Ausgestaltung der Förderung ab dem sechsten Lebensjahr

Vorgesehen ist, dass Eltern für ihre Kinder ab dem vollendeten sechsten Lebensjahr ein individuelles Altersvorsorgedepot eröffnen können. Dieses Depot ist kapitalgedeckt und privatwirtschaftlich organisiert und kann bei einem Anbieter nach Wahl der Eltern geführt werden.

Für jedes berechtigte Kind soll monatlich eine staatliche Förderung in Höhe von zehn Euro in dieses Depot eingezahlt werden. Diese sogenannte Frühstart-Renten-Prämie kann durch zusätzliche private Einzahlungen ergänzt werden. Auf diese Weise entsteht ein individuelles Vorsorgekapital für das Kind, das Bestandteil einer langfristigen privaten Altersvorsorge sein kann, etwa im Rahmen bestehender Rentenversicherungen.

Anschluss an private Altersvorsorge ab Volljährigkeit

Mit dem Erreichen der Volljährigkeit sollen die bestehenden Depots in die dann verfügbaren Angebote der privaten Altersvorsorge übergehen.

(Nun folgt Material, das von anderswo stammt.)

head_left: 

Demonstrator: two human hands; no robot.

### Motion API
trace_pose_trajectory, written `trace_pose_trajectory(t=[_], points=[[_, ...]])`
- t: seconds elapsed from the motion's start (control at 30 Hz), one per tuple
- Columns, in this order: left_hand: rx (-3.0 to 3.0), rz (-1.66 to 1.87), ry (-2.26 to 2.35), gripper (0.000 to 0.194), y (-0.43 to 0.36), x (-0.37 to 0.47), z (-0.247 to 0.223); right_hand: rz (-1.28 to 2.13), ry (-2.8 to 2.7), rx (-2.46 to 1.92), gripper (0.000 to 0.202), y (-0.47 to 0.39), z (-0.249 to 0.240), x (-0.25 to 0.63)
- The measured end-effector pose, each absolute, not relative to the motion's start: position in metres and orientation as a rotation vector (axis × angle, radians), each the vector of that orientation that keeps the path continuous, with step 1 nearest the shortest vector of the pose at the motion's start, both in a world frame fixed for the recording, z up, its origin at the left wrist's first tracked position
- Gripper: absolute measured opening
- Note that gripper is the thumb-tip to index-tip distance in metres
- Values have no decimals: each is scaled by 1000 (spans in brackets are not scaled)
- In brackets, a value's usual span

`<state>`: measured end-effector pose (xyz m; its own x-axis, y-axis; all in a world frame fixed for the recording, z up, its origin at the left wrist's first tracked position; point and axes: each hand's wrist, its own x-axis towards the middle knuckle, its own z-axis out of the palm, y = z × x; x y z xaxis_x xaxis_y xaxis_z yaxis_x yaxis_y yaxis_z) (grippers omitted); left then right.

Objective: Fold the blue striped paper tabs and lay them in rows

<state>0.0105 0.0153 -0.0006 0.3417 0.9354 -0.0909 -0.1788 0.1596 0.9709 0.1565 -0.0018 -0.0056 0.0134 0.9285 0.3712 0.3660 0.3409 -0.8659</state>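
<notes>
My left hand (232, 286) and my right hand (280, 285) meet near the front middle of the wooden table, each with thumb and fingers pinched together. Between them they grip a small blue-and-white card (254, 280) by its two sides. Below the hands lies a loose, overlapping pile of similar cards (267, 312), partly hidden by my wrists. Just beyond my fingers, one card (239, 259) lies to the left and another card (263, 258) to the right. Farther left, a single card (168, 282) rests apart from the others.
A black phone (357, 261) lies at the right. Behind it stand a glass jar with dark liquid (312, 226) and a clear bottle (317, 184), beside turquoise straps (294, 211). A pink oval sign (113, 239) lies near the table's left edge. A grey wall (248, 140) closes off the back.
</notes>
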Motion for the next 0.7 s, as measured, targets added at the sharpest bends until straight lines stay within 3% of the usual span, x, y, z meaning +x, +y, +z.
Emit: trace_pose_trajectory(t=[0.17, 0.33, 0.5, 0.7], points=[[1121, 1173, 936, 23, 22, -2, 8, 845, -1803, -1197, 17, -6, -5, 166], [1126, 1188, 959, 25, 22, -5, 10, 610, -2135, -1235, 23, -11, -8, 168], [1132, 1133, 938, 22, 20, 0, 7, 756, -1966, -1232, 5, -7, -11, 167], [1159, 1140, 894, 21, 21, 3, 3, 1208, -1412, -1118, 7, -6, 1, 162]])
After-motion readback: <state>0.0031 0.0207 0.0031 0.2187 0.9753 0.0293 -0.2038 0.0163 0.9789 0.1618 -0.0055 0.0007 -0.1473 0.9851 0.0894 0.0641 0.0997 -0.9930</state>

Nach Darstellung der Bundesregierung ist ein unkomplizierter Übergang vorgesehen, der den Anschluss an steuerlich geförderte Vorsorgeformen sicherstellen soll.

Die im Depot erzielten Erträge bleiben bis zum Beginn der Auszahlungsphase steuerfrei. Die Auszahlung ist für den Zeitpunkt des Renteneintritts vorgesehen. In diesem Zusammenhang können bestehende Versicherungsverträge überprüft oder angepasst werden.

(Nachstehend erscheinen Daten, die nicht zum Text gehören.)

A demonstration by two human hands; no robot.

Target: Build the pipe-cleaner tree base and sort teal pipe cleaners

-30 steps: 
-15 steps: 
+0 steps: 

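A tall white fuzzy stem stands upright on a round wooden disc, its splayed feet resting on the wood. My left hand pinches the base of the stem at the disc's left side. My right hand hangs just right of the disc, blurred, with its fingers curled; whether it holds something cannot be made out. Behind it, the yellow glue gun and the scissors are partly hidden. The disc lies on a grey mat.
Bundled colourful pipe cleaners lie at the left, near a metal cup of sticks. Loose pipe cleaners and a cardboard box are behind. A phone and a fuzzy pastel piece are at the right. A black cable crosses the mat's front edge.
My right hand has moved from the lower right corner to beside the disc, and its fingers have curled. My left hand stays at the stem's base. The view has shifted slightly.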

Auffanglösung bei fehlender Depoteröffnung

Auch Kinder, für die kein Vorsorgedepot eröffnet wird, sollen von der Förderung profitieren. In diesen Fällen ist eine staatliche Auffanglösung vorgesehen. Die nicht genutzten Förderbeträge werden jahrgangsweise gesammelt und angelegt.

Diese Mittel können später nachträglich auf individuelle Frühstart-Renten-Depots oder andere Altersvorsorgeverträge übertragen werden.

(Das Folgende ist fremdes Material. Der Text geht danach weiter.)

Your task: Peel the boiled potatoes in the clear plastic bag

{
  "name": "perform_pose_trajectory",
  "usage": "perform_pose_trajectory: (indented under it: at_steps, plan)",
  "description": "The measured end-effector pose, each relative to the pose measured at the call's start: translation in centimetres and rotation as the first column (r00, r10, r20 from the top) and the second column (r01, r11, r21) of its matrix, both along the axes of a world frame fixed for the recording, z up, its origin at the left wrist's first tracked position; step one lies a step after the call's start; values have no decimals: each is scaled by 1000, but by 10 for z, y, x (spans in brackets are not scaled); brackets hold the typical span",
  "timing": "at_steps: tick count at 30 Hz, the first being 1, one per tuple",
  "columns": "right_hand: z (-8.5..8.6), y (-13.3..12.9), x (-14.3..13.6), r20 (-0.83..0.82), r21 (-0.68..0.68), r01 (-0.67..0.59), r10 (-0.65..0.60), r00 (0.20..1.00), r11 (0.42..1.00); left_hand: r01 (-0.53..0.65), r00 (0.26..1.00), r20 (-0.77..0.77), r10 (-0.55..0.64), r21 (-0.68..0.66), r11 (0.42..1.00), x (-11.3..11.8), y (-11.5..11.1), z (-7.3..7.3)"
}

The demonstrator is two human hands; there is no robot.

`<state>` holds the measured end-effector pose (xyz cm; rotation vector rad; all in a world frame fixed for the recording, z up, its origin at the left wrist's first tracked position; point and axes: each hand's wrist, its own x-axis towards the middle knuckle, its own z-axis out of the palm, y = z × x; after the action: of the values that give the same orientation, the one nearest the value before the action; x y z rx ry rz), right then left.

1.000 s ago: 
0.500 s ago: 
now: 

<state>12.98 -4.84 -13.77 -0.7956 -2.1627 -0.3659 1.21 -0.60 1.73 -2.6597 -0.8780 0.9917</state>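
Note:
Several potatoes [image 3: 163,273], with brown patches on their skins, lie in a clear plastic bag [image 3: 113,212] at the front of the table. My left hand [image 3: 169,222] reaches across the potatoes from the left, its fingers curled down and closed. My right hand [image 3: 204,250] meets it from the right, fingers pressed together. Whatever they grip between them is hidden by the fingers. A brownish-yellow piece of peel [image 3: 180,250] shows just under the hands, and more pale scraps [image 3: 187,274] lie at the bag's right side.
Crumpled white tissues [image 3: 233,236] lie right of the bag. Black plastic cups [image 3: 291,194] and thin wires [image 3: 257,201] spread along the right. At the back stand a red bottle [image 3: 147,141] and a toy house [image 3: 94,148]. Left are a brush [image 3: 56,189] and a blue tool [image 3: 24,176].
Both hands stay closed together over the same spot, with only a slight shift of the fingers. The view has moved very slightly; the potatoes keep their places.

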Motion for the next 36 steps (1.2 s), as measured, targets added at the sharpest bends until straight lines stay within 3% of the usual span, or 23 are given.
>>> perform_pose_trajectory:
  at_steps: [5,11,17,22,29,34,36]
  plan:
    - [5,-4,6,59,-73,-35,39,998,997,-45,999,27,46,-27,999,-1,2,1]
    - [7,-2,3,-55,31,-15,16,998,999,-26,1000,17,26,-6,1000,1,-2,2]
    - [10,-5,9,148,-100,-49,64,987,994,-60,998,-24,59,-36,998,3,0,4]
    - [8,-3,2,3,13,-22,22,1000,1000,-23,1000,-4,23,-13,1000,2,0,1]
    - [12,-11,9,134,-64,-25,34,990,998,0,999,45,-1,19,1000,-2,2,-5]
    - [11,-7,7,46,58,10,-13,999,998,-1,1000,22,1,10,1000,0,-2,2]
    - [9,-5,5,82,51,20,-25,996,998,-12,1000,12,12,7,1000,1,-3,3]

Geplanter Start und zeitlicher Rahmen

Das beschlossene Eckpunktepapier bildet die Grundlage für einen Gesetzentwurf, den die Bundesregierung im Jahr 2026 verabschieden will. Ziel ist ein rückwirkendes Inkrafttreten des Gesetzes zum 1. Januar 2026.

Als erster Jahrgang sollen Kinder profitieren, die zum Programmstart sechs Jahre alt sind. Dies betrifft den Geburtsjahrgang 2020. Die Auszahlung der staatlichen Förderbeträge soll in diesen Fällen ebenfalls rückwirkend erfolgen.